Oppenheimer is all about power, though only occasionally the kind that scours the Earth black with atomic fire. A relentless, thudding portrait of the man who led the multi-billion dollar (and that's 1940s dollars) project to build the atomic bomb, on one level - and this is a film with no shortage of levels - it's about someone who decides that if the system won't give him the power he desires, he'll go outside it. Which is a problem if you have a head full of atomic secrets and your government never trusted you in the first place.
Skipping across multiple timelines - this is a Christopher Nolan film, after all - much of the meat of the story comes framed by a grey-haired Oppenheimer (Cillian Murphy) testifying in a shabby little room to a group of men who, it rapidly becomes clear, do not have his best interests at heart. Youthful, frizzy haired Oppenheimer's past studying "the new physics" across Europe is skimmed across; when he settles down in Berkley to teach, the clouds of war are already boiling and his dalliances with Communism are raising eyebrows.
Meanwhile in a black & white 1959, Lewis Strauss (Robert Downey Jr) is going before a senate committee hearing to confirm him as a member of Eisenhower's cabinet. Post war, he gave Oppenheimer a job at Princeton; now, it gradually becomes clear, the father of the Atomic Bomb has fallen from public favour. Will their past connection cost Strauss a cushy government job? And what exactly was the nature of their connection anyway?
Nolan is good at a lot of things, and juggling plot points to create suspense has been a strong point of his all the way back to Memento. The final hour of this three hour film pulls together a range of well-woven strands to build a solid drama around the fall of an American Prometheus (though Icarus seems almost as appropriate). For a film touted for its stunning visuals and IMAX cinematography, it's surprising how much of this is just men in suits in small rooms; there are other ways for a film to be big, and when it counts this delivers big time.
For one, there's a cast stacked with stars (a repeated pattern is a recognisable name getting one big scene, then a muted callback set years later); for another there's plenty of sweeping desert scenery at Los Alamos - at times it feels like Oppenheimer's trademark hat should have been a cowboy one. Despite many of the scientists being refugees from Europe (and wanting to beat Hitler to the Bomb is shown as their primal motivation), Nolan makes sure to frame this as an American saga, stars and stripes flying high.

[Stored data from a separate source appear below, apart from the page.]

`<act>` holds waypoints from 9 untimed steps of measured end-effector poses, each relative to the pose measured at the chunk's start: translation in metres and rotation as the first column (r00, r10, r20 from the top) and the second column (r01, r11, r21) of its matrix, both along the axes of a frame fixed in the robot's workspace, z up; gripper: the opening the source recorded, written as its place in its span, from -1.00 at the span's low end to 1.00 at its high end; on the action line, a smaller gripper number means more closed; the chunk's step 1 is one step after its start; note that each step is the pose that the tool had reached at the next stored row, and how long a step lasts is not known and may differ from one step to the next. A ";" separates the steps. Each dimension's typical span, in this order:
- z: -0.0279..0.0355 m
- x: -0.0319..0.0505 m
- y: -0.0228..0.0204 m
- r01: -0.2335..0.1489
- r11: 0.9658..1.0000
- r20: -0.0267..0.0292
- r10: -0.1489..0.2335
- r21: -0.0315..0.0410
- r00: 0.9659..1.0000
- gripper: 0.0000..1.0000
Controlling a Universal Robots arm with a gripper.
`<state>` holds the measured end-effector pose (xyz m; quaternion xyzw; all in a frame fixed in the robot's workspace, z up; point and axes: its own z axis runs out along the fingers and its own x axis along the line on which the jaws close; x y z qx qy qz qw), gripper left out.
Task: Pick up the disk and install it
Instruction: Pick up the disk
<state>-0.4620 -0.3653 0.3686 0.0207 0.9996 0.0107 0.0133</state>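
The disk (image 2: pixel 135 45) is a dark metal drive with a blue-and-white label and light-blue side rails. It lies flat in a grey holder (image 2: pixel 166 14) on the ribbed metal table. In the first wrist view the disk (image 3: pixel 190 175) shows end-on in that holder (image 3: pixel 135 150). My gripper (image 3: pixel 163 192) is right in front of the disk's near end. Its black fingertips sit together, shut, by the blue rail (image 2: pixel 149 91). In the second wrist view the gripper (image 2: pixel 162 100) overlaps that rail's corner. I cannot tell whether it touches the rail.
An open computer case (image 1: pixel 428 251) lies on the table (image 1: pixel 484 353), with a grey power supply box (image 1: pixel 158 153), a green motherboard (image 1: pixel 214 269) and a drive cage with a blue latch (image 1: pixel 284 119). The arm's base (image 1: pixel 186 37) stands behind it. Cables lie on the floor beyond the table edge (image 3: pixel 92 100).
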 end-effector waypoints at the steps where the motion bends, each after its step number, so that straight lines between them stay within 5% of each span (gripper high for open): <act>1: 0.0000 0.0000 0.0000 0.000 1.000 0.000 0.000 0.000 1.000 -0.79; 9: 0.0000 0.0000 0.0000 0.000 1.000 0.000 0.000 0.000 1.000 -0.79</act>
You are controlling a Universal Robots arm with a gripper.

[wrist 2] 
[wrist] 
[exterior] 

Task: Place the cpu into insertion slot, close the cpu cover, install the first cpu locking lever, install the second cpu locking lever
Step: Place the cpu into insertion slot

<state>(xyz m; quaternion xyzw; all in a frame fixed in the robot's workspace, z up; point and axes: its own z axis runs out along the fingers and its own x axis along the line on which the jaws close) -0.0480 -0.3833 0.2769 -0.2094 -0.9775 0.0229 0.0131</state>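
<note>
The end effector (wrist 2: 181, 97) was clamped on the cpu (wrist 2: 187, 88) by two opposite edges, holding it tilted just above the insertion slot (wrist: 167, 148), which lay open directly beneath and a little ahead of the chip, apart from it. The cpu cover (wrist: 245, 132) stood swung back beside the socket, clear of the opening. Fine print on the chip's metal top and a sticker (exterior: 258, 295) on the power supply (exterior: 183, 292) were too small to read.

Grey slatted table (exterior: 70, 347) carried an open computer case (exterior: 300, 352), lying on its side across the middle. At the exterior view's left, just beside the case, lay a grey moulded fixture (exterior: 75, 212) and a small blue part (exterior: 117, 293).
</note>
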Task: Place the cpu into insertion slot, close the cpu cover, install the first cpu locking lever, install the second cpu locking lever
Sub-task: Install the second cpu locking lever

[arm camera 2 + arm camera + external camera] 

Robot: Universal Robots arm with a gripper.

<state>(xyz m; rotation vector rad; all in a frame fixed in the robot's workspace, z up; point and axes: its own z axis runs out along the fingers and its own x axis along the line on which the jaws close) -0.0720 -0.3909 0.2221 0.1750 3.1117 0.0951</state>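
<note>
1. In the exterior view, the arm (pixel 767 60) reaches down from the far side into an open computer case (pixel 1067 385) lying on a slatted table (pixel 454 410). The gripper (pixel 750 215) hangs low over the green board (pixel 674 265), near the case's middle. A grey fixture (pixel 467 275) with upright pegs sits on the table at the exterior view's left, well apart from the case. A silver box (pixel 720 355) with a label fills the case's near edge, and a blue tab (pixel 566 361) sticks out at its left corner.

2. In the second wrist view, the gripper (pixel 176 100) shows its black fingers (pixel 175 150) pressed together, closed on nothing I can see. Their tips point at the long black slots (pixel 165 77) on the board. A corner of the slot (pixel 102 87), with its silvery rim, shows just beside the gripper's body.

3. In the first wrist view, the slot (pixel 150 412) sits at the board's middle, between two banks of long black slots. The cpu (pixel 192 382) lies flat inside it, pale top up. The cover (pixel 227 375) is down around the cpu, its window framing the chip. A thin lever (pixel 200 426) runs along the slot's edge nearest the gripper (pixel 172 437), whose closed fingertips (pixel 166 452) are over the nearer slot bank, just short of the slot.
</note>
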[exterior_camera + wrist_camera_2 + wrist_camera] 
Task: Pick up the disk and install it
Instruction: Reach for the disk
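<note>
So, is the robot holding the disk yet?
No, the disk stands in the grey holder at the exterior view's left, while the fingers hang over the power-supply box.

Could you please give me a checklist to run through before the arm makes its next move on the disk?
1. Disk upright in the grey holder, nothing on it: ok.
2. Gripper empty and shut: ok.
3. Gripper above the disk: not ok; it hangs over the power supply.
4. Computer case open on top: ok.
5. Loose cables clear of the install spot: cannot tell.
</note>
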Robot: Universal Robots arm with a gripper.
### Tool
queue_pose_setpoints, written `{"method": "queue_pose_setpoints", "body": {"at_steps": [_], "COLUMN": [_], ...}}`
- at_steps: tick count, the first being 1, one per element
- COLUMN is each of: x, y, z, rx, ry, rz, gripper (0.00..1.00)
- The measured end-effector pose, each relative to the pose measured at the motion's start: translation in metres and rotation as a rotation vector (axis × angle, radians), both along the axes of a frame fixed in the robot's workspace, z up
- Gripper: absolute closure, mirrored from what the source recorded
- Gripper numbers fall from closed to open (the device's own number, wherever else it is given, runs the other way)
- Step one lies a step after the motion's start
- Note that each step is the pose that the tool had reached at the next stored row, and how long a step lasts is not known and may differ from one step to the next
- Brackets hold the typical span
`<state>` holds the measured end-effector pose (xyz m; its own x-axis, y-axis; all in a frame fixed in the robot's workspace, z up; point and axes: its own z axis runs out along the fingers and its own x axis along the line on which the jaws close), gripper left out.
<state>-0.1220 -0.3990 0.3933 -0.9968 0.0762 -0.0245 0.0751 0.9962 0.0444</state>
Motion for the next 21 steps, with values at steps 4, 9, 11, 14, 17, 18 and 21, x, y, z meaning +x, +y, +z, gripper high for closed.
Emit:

The core of this story is the Manhattan Project, though the mechanics and technical challenges are largely kept off-screen. Background reading isn't essential but wouldn't hurt, if only to keep track of the hurricane of scientists swirling around Oppenheimer's eye. We get the drift: the Bomb was a big deal, and on the rare occasions when this film wants to hammer home the point about the awful forces being unleashed - they do have to test the Bomb, even if there's more than zero chance it will ignite the atmosphere and destroy the world - rest assumed the hammer hits hard.
More important here is Oppenheimer himself; it's his name on the poster after all. This is a big budget epic with a recognisable human being at its center, which is to say Oppenheimer is often a smug jerk who turns his back on one wife (Florence Pugh), cheats on another (Emily Blunt), informs on his commie friends to a government he knows contains people who will torture or kill them, is wracked with guilt maybe a little too late, and is shocked to learn that the US military isn't his best friend once he's given them the city-destroying Bomb they wanted.
The film focuses tight on Oppenheimer, and intentionally so. The Atomic Bomb may have changed the world, but this isn't a film about that world; if he didn't see it, or imagine it, then - Strauss's confirmation aside - neither will we. He's a man who could and did inspire others, a leader of personal charm and charisma (how else could he have kept a rabble of top scientists working in the desert for years on a super weapon?), but here much of that is told, not shown.
When Oppenheimer does speak to a crowd or group, Nolan will often use that moment to show us his thoughts (sex scenes, charred corpses) rather than the effect of his words. Whatever he had in him to inspire such loyalty - beyond the natural attraction of Murphy's always compelling performance - remains a mystery.
What we do see clearly is that the world around him is one of overlapping modes of power, whether the systems of the state, the unity of organised labour, or personal commitment to an individual. Each are in violent dispute with the other, and giving your loyalty to one earns you the lifelong enmity of the rest. It is a world of eternal, brutal conflict; no wonder Oppenheimer came to regret giving it the Bomb.